• [Assigned task]:
Print the listing below verbatim, passing over each picture.
··········
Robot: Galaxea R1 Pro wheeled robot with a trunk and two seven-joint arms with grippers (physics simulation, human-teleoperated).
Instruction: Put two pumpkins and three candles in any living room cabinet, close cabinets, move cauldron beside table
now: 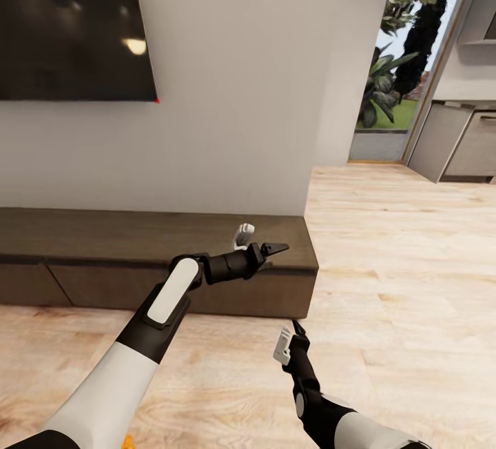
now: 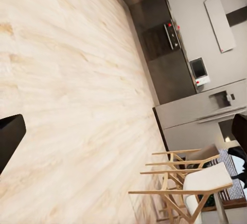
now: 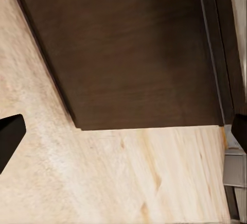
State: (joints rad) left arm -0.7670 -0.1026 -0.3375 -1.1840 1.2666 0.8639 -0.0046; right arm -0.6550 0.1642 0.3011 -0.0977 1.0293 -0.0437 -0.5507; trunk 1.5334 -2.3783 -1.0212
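Note:
The cabinet (image 1: 138, 235) is a long, low dark-brown console against the white wall, and its drawer fronts look closed. My left gripper (image 1: 262, 241) hovers open over the cabinet's right end with nothing between its fingers. In the left wrist view the same gripper (image 2: 123, 136) faces bare wood floor. My right gripper (image 1: 289, 335) is open above the floor just in front of the cabinet's right corner. The right wrist view has this gripper (image 3: 123, 131) looking at the cabinet's dark front (image 3: 134, 54). The pumpkins, candles, cauldron and table are out of view.
A dark TV screen (image 1: 69, 22) hangs on the wall above the cabinet. To the right, light wood floor (image 1: 399, 263) runs to a doorway with plants (image 1: 393, 77) and grey kitchen units (image 1: 461, 139). Wooden chairs (image 2: 190, 183) and kitchen appliances appear in the left wrist view.

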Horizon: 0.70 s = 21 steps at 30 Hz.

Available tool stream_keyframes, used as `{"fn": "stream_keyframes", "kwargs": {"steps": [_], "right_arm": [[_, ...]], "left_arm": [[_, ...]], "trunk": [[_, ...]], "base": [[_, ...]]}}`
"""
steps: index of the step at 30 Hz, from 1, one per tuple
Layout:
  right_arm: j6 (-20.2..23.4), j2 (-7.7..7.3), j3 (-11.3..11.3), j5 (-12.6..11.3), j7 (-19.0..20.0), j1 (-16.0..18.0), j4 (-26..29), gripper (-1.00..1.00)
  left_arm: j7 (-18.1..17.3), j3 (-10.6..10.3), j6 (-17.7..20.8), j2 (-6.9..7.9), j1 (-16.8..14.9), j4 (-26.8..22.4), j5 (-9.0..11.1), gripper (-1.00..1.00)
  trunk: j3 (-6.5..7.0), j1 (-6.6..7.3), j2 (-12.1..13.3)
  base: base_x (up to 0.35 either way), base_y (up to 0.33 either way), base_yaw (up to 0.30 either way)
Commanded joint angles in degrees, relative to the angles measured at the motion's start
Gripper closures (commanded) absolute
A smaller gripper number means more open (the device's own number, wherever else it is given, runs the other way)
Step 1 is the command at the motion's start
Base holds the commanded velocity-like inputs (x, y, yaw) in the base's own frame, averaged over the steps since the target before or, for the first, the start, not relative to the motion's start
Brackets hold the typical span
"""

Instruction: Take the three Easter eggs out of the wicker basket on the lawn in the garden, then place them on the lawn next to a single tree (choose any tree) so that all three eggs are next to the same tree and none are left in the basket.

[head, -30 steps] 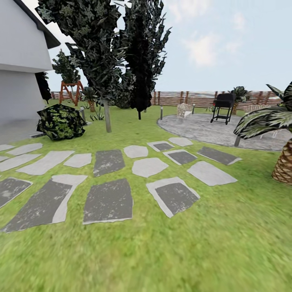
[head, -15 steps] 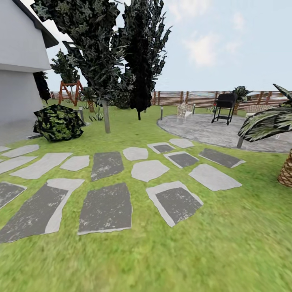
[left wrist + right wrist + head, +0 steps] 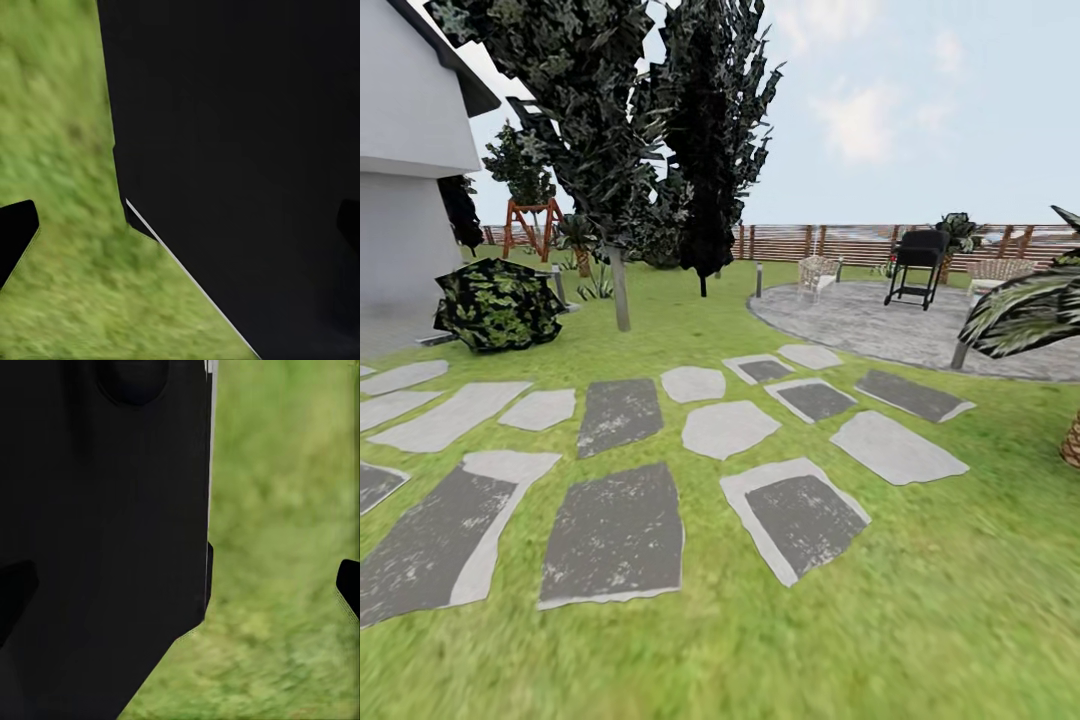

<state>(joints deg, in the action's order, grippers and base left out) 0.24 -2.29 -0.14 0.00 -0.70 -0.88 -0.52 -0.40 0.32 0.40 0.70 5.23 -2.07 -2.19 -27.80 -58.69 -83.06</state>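
Presumably light, rigid and slippery, each egg warrants a mid-body grasp; lawn (image 3: 920, 620) ahead, tree (image 3: 620, 290) at 11 o'clock; neither pincer's state can be determined.

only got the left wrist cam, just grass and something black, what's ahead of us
Observer: In the head view, flat stepping stones cross the lawn straight ahead.
Operator: any thin trunk tree around
Observer: Yes, a tree with a thin pale trunk stands on the grass beyond the stones, ahead and to the left.
Operator: whats off to the right
Observer: A round paved patio with a black grill on it, in front of a wooden slat fence.
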Motion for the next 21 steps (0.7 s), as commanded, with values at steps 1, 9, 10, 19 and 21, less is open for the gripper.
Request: {"fn": "stream_keyframes", "kwargs": {"steps": [1, 9, 10, 19, 21], "right_arm": [[0.03, 0.00, -0.01, 0.00, -0.08, 0.00, 0.01, -1.00], [0.03, 0.00, 0.02, 0.00, -0.08, 0.00, 0.02, -1.00], [0.03, 0.00, 0.02, 0.00, -0.08, 0.00, 0.03, -1.00], [0.03, 0.00, 0.01, 0.00, -0.09, 0.00, 0.02, -1.00], [0.03, 0.00, 0.03, 0.00, -0.09, 0.00, 0.01, -1.00]], "left_arm": [[-0.04, 0.06, 0.04, 0.01, 0.04, -0.13, -0.24, -1.00], [-0.04, 0.06, 0.04, 0.01, 0.04, -0.13, -0.21, -1.00], [-0.04, 0.07, 0.04, 0.01, 0.04, -0.13, -0.22, -1.00], [-0.04, 0.06, 0.04, 0.01, 0.04, -0.13, -0.22, -1.00], [-0.04, 0.04, 0.04, 0.01, 0.04, -0.13, -0.20, -1.00]], "trunk": [[-0.03, -0.04, -0.02], [-0.03, -0.04, -0.02], [-0.03, -0.04, -0.02], [-0.03, -0.04, -0.02], [-0.03, -0.04, -0.02]], "base": [[0.309, 0.000, 0.000], [0.310, 0.000, 0.000], [0.310, 0.000, 0.000], [0.310, 0.000, 0.000], [0.309, 0.000, 0.000]]}}
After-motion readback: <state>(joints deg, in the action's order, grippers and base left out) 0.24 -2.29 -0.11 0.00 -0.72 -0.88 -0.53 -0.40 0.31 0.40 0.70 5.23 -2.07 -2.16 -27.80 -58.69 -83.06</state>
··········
• [Exercise result]:
Robot: Galaxea R1 Pro wheeled robot with a trunk and two seven-joint arms with grippers (physics simulation, human-teleoperated).
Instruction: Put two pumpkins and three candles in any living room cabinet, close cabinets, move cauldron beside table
now: 
now: 
now: 
State: (joints rad) left arm -0.7670 -0.1026 -0.3375 -1.1840 1.2666 0.8639 -0.0046; right arm -0.6550 0.1642 0.3011 -0.0977 1.0293 -0.0437 -0.5507; trunk 1.5334 -2.3783 -1.0212
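Note:
The cabinet (image 1: 138, 235) is a long, low dark-brown console against the white wall, and its drawer fronts look closed. My left gripper (image 1: 262, 241) hovers open over the cabinet's right end with nothing between its fingers. In the left wrist view the same gripper (image 2: 123, 136) faces bare wood floor. My right gripper (image 1: 289, 335) is open above the floor just in front of the cabinet's right corner. The right wrist view has this gripper (image 3: 123, 131) looking at the cabinet's dark front (image 3: 134, 54). The pumpkins, candles, cauldron and table are out of view.
A dark TV screen (image 1: 69, 22) hangs on the wall above the cabinet. To the right, light wood floor (image 1: 399, 263) runs to a doorway with plants (image 1: 393, 77) and grey kitchen units (image 1: 461, 139). Wooden chairs (image 2: 190, 183) and kitchen appliances appear in the left wrist view.
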
Horizon: 0.70 s = 21 steps at 30 Hz.

Available tool stream_keyframes, used as `{"fn": "stream_keyframes", "kwargs": {"steps": [_], "right_arm": [[_, ...]], "left_arm": [[_, ...]], "trunk": [[_, ...]], "base": [[_, ...]]}}`
"""
steps: index of the step at 30 Hz, from 1, one per tuple
Layout:
  right_arm: j6 (-20.2..23.4), j2 (-7.7..7.3), j3 (-11.3..11.3), j5 (-12.6..11.3), j7 (-19.0..20.0), j1 (-16.0..18.0), j4 (-26..29), gripper (-1.00..1.00)
  left_arm: j7 (-18.1..17.3), j3 (-10.6..10.3), j6 (-17.7..20.8), j2 (-6.9..7.9), j1 (-16.8..14.9), j4 (-26.8..22.4), j5 (-9.0..11.1), gripper (-1.00..1.00)
  trunk: j3 (-6.5..7.0), j1 (-6.6..7.3), j2 (-12.1..13.3)
  base: base_x (up to 0.35 either way), base_y (up to 0.33 either way), base_yaw (up to 0.30 either way)
Commanded joint angles in degrees, relative to the angles measured at the motion's start
Gripper closures (commanded) absolute
A smaller gripper number means more open (the device's own number, wherever else it is given, runs the other way)
Step 1 is the command at the motion's start
Base holds the commanded velocity-like inputs (x, y, yaw) in the base's own frame, averaged over the steps since the target before or, for the first, the start, not relative to the motion's start
Brackets hold the typical span
"""

Instruction: Take the three Easter eggs out of the wicker basket on the lawn in the garden, then place them on the lawn next to a single tree (choose any tree) so that all three eggs are next to the same tree and none are left in the basket.

[head, -30 steps] 
[head, -15 steps] 
[left wrist + right wrist + head, +0 steps] 

<state>(joints deg, in the action's order, grippers and base left out) 0.24 -2.29 -0.14 0.00 -0.70 -0.88 -0.52 -0.40 0.32 0.40 0.70 5.23 -2.07 -2.19 -27.80 -58.69 -83.06</state>
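Presumably light, rigid and slippery, each egg warrants a mid-body grasp; lawn (image 3: 920, 620) ahead, tree (image 3: 620, 290) at 11 o'clock; neither pincer's state can be determined.

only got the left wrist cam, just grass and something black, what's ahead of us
Observer: In the head view, flat stepping stones cross the lawn straight ahead.
Operator: any thin trunk tree around
Observer: Yes, a tree with a thin pale trunk stands on the grass beyond the stones, ahead and to the left.
Operator: whats off to the right
Observer: A round paved patio with a black grill on it, in front of a wooden slat fence.
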Motion for the next 21 steps (0.7 s), as commanded, with values at steps 1, 9, 10, 19 and 21, less is open for the gripper.
Request: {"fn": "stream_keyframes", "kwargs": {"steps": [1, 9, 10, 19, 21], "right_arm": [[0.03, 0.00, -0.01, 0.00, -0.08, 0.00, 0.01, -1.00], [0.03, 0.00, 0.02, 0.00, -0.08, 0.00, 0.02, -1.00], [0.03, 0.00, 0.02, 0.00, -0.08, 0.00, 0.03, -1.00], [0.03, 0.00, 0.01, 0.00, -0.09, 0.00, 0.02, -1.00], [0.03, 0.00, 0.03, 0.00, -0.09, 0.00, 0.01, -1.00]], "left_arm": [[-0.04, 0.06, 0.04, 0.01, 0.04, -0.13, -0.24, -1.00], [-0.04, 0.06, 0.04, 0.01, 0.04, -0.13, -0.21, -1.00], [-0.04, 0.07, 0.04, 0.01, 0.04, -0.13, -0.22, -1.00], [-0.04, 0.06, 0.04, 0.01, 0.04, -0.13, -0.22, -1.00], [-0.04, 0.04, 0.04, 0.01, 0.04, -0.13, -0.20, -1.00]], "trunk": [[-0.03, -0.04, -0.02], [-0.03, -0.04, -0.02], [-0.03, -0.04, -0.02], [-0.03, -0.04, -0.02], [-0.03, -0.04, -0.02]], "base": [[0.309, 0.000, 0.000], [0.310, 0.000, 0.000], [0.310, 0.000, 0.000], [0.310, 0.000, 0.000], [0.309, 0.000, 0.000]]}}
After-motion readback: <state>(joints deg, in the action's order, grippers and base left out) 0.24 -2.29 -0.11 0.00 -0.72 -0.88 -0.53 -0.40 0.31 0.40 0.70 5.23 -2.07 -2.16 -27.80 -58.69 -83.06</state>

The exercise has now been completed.